____ EXTRACTED DATA
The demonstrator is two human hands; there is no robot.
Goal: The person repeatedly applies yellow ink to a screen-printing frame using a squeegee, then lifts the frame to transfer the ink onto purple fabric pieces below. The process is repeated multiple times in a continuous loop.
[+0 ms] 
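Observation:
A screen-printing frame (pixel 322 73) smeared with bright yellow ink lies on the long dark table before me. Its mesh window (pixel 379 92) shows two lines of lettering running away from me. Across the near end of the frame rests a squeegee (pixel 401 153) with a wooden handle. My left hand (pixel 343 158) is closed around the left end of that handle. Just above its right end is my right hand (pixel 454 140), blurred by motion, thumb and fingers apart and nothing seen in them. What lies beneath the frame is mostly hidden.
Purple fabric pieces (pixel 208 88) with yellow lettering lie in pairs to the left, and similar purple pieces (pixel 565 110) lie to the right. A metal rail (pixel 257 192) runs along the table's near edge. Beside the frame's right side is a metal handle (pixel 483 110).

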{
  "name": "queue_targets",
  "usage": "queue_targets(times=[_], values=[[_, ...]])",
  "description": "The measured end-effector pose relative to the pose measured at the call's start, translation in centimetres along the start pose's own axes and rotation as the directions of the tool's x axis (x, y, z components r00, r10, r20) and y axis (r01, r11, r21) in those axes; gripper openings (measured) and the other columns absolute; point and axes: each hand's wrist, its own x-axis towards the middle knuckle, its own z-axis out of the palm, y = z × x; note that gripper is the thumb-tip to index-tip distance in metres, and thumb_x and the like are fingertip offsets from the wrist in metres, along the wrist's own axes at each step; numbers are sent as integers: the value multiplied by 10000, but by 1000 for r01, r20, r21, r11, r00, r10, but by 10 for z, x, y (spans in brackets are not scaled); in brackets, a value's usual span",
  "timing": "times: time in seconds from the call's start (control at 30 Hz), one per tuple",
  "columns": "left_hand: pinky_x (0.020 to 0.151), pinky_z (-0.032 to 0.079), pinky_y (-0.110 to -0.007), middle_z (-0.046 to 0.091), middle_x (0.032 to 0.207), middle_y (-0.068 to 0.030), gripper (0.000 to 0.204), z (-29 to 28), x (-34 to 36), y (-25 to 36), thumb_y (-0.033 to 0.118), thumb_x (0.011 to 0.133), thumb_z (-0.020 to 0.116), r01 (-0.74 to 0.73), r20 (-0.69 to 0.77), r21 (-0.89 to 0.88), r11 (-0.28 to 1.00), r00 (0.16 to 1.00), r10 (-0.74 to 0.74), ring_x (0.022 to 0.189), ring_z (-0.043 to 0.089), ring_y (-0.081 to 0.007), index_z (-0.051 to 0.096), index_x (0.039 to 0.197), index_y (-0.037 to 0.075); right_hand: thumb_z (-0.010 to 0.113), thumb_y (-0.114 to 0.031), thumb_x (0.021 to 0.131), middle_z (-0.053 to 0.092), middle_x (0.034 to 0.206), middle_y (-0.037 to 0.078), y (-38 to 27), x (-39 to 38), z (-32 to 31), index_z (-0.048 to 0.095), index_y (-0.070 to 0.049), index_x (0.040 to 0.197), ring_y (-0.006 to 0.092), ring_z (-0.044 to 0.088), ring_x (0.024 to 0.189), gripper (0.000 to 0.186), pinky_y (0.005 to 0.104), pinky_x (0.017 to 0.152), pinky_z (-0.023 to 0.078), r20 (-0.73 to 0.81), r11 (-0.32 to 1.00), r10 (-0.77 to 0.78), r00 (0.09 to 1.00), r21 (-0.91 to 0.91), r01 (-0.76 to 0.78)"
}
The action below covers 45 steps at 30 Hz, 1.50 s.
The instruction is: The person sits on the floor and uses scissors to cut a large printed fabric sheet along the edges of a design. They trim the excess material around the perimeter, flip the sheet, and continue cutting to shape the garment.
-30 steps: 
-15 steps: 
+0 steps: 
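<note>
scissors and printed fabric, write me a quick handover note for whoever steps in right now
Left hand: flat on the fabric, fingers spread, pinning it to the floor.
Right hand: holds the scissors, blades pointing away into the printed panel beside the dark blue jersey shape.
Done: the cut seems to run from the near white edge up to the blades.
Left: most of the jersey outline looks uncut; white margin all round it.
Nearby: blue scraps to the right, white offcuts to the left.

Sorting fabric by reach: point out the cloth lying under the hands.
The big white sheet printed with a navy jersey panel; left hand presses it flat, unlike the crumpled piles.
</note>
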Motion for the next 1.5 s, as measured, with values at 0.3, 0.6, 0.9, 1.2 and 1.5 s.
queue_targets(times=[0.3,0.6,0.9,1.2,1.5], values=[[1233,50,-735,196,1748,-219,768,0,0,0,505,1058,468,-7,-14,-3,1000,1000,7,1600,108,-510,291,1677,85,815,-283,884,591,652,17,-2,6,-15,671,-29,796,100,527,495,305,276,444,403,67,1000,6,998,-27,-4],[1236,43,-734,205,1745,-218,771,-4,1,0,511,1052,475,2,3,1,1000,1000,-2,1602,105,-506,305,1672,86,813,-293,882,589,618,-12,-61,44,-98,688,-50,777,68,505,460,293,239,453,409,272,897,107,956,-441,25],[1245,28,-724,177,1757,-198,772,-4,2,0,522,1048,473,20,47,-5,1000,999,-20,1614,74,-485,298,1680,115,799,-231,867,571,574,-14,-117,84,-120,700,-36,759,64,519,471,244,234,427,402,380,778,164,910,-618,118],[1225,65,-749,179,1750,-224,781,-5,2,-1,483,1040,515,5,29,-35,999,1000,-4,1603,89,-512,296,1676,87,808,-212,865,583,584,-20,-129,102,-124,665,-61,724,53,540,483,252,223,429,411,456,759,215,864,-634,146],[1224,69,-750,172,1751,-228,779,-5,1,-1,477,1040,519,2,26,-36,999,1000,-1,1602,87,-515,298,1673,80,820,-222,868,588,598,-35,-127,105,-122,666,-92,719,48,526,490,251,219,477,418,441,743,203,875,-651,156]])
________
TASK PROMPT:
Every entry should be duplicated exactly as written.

RESPONSE AREA:
The demonstrator is two human hands; there is no robot.
Goal: The person repeatedly applies yellow ink to a screen-printing frame using a squeegee, then lifts the frame to transfer the ink onto purple fabric pieces below. The process is repeated multiple times in a continuous loop.
[+0 ms] 
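Observation:
A screen-printing frame (pixel 322 73) smeared with bright yellow ink lies on the long dark table before me. Its mesh window (pixel 379 92) shows two lines of lettering running away from me. Across the near end of the frame rests a squeegee (pixel 401 153) with a wooden handle. My left hand (pixel 343 158) is closed around the left end of that handle. Just above its right end is my right hand (pixel 454 140), blurred by motion, thumb and fingers apart and nothing seen in them. What lies beneath the frame is mostly hidden.
Purple fabric pieces (pixel 208 88) with yellow lettering lie in pairs to the left, and similar purple pieces (pixel 565 110) lie to the right. A metal rail (pixel 257 192) runs along the table's near edge. Beside the frame's right side is a metal handle (pixel 483 110).
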
{
  "name": "queue_targets",
  "usage": "queue_targets(times=[_], values=[[_, ...]])",
  "description": "The measured end-effector pose relative to the pose measured at the call's start, translation in centimetres along the start pose's own axes and rotation as the directions of the tool's x axis (x, y, z components r00, r10, r20) and y axis (r01, r11, r21) in those axes; gripper openings (measured) and the other columns absolute; point and axes: each hand's wrist, its own x-axis towards the middle knuckle, its own z-axis out of the palm, y = z × x; note that gripper is the thumb-tip to index-tip distance in metres, and thumb_x and the like are fingertip offsets from the wrist in metres, along the wrist's own axes at each step; numbers are sent as integers: the value multiplied by 10000, but by 1000 for r01, r20, r21, r11, r00, r10, but by 10 for z, x, y (spans in brackets are not scaled); in brackets, a value's usual span",
  "timing": "times: time in seconds from the call's start (control at 30 Hz), one per tuple",
  "columns": "left_hand: pinky_x (0.020 to 0.151), pinky_z (-0.032 to 0.079), pinky_y (-0.110 to -0.007), middle_z (-0.046 to 0.091), middle_x (0.032 to 0.207), middle_y (-0.068 to 0.030), gripper (0.000 to 0.204), z (-29 to 28), x (-34 to 36), y (-25 to 36), thumb_y (-0.033 to 0.118), thumb_x (0.011 to 0.133), thumb_z (-0.020 to 0.116), r01 (-0.74 to 0.73), r20 (-0.69 to 0.77), r21 (-0.89 to 0.88), r11 (-0.28 to 1.00), r00 (0.16 to 1.00), r10 (-0.74 to 0.74), ring_x (0.022 to 0.189), ring_z (-0.043 to 0.089), ring_y (-0.081 to 0.007), index_z (-0.051 to 0.096), index_x (0.039 to 0.197), index_y (-0.037 to 0.075); right_hand: thumb_z (-0.010 to 0.113), thumb_y (-0.114 to 0.031), thumb_x (0.021 to 0.131), middle_z (-0.053 to 0.092), middle_x (0.034 to 0.206), middle_y (-0.037 to 0.078), y (-38 to 27), x (-39 to 38), z (-32 to 31), index_z (-0.048 to 0.095), index_y (-0.070 to 0.049), index_x (0.040 to 0.197), ring_y (-0.006 to 0.092), ring_z (-0.044 to 0.088), ring_x (0.024 to 0.189), gripper (0.000 to 0.186), pinky_y (0.005 to 0.104), pinky_x (0.017 to 0.152), pinky_z (-0.023 to 0.078), r20 (-0.73 to 0.81), r11 (-0.32 to 1.00), r10 (-0.77 to 0.78), r00 (0.09 to 1.00), r21 (-0.91 to 0.91), r01 (-0.76 to 0.78)"
}
The action below covers 45 steps at 30 Hz, 1.50 s.
The instruction is: The person sits on the floor and uses scissors to cut a large printed fabric sheet along the edges of a design. They trim the excess material around the perimeter, flip the sheet, and continue cutting to shape the garment.
-30 steps: 
-15 steps: 
+0 steps: 
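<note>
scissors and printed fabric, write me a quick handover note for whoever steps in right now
Left hand: flat on the fabric, fingers spread, pinning it to the floor.
Right hand: holds the scissors, blades pointing away into the printed panel beside the dark blue jersey shape.
Done: the cut seems to run from the near white edge up to the blades.
Left: most of the jersey outline looks uncut; white margin all round it.
Nearby: blue scraps to the right, white offcuts to the left.

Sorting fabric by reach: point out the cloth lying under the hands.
The big white sheet printed with a navy jersey panel; left hand presses it flat, unlike the crumpled piles.
</note>
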Motion for the next 1.5 s, as measured, with values at 0.3, 0.6, 0.9, 1.2 and 1.5 s.
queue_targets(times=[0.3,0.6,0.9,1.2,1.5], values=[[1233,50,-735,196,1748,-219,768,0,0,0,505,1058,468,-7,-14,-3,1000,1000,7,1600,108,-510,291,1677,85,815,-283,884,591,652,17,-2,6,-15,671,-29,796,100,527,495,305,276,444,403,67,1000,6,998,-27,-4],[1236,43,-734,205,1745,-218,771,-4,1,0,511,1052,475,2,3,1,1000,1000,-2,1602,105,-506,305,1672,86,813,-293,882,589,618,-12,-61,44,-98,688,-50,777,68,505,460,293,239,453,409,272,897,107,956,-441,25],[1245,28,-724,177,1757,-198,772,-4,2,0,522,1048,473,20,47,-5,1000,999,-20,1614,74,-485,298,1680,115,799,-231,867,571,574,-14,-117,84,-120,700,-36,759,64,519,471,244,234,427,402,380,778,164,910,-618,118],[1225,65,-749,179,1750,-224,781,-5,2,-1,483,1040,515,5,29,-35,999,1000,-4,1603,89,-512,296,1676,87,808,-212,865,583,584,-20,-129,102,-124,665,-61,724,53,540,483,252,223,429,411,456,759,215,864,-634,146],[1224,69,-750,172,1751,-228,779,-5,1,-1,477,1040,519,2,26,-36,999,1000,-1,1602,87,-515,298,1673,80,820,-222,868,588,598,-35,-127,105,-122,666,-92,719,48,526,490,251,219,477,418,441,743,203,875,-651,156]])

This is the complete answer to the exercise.